Records for this task

——————

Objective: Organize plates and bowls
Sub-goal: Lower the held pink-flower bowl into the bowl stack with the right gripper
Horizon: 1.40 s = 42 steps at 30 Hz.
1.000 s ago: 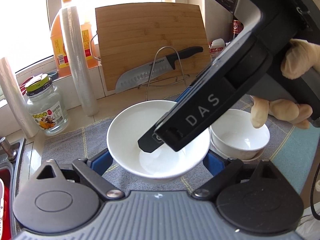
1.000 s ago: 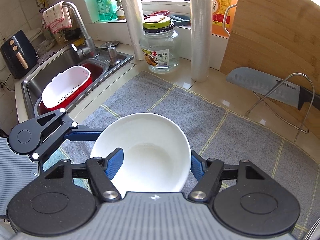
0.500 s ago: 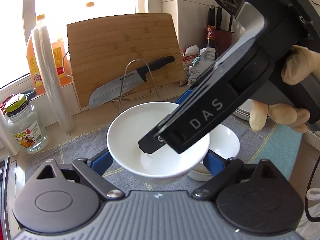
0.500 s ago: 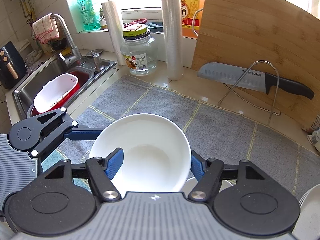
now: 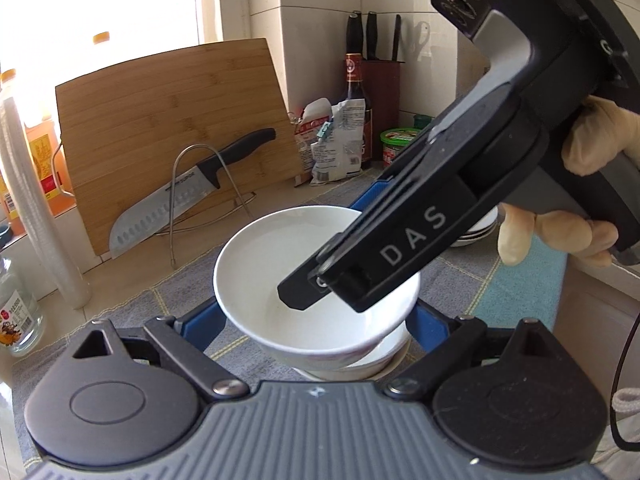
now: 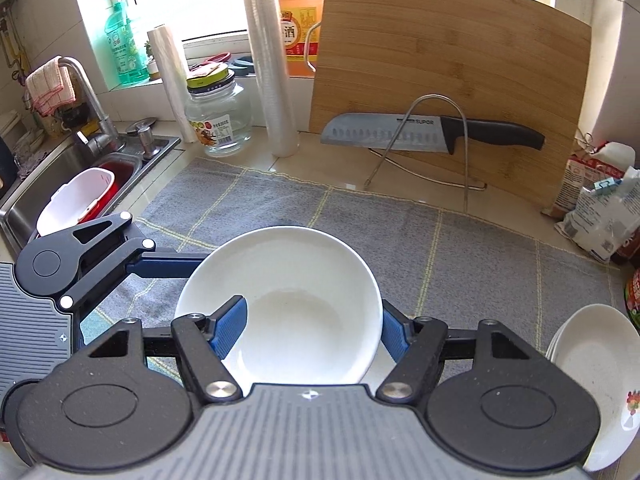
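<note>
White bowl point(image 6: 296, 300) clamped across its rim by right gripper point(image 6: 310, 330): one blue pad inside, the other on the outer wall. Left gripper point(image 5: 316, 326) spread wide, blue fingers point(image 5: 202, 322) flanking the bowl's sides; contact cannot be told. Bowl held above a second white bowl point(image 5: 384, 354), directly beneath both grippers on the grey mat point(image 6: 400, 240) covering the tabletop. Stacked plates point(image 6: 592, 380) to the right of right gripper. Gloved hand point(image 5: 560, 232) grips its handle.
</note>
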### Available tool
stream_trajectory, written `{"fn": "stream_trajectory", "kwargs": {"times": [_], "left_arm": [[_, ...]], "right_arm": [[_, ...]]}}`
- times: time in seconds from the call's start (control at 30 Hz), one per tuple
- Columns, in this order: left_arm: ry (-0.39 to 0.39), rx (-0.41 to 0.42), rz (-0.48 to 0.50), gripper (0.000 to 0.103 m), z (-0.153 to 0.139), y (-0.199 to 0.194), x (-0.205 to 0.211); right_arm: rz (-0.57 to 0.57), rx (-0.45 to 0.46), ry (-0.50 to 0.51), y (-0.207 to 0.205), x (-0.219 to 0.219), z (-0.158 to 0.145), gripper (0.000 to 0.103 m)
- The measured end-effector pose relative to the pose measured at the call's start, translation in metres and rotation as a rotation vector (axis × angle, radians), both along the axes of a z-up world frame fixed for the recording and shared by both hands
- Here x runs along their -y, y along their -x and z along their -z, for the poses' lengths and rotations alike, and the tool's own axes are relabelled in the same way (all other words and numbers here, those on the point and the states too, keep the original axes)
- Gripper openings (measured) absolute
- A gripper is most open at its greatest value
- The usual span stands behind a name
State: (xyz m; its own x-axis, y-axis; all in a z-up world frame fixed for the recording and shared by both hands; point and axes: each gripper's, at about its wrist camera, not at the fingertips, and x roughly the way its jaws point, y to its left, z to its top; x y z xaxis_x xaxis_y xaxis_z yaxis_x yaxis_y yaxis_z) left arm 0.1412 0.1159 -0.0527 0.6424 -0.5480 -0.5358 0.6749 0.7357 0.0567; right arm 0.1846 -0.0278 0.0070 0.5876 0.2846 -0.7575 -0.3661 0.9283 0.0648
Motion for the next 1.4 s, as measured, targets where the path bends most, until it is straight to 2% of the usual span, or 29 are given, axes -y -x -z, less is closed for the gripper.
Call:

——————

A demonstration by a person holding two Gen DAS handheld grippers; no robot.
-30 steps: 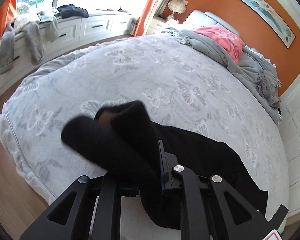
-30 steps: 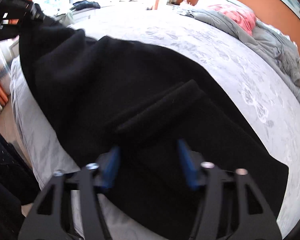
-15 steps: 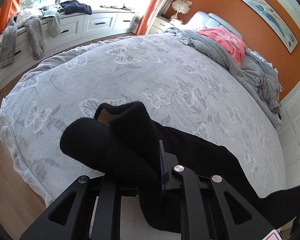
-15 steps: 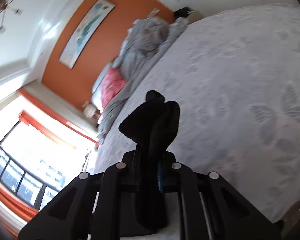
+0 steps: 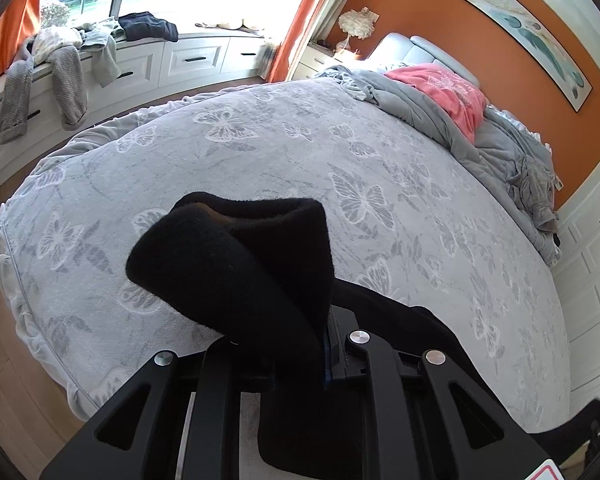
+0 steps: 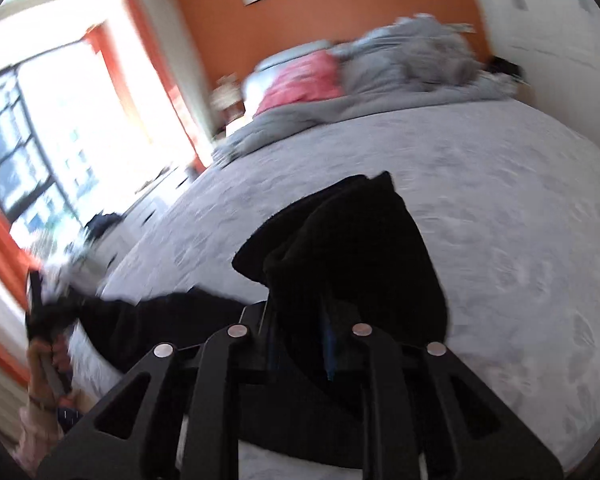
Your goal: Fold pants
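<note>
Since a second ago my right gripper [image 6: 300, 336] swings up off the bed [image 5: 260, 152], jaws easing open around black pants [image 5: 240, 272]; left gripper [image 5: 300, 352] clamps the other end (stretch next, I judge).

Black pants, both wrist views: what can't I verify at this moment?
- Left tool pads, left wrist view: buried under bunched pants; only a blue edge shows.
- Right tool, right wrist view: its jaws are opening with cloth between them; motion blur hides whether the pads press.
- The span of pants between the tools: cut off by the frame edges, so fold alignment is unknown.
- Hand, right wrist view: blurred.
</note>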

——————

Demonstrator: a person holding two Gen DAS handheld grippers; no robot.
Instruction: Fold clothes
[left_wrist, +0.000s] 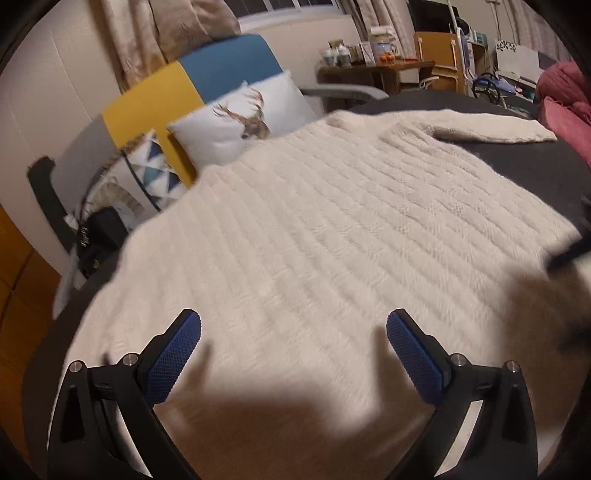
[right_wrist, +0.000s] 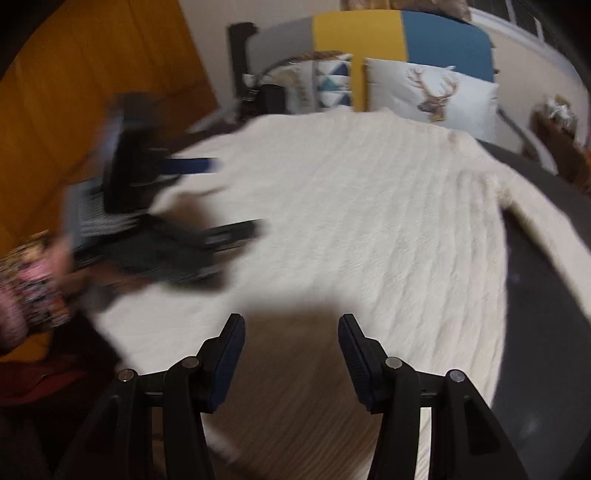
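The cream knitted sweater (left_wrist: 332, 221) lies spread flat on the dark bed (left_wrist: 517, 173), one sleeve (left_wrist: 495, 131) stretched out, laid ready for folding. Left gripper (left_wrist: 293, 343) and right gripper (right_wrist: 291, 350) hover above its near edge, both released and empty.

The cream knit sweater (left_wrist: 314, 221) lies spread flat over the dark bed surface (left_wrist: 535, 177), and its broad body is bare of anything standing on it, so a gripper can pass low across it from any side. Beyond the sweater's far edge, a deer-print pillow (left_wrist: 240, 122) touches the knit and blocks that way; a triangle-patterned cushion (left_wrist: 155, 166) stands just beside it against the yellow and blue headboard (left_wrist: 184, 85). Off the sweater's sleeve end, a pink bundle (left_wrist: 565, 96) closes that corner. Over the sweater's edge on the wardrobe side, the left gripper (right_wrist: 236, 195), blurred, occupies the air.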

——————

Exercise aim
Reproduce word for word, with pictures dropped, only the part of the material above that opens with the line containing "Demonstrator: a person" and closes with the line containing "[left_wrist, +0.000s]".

Exercise solution
Demonstrator: a person holding two Gen DAS handheld grippers; no robot.
Instruction: Fold clothes
[left_wrist, +0.000s] 

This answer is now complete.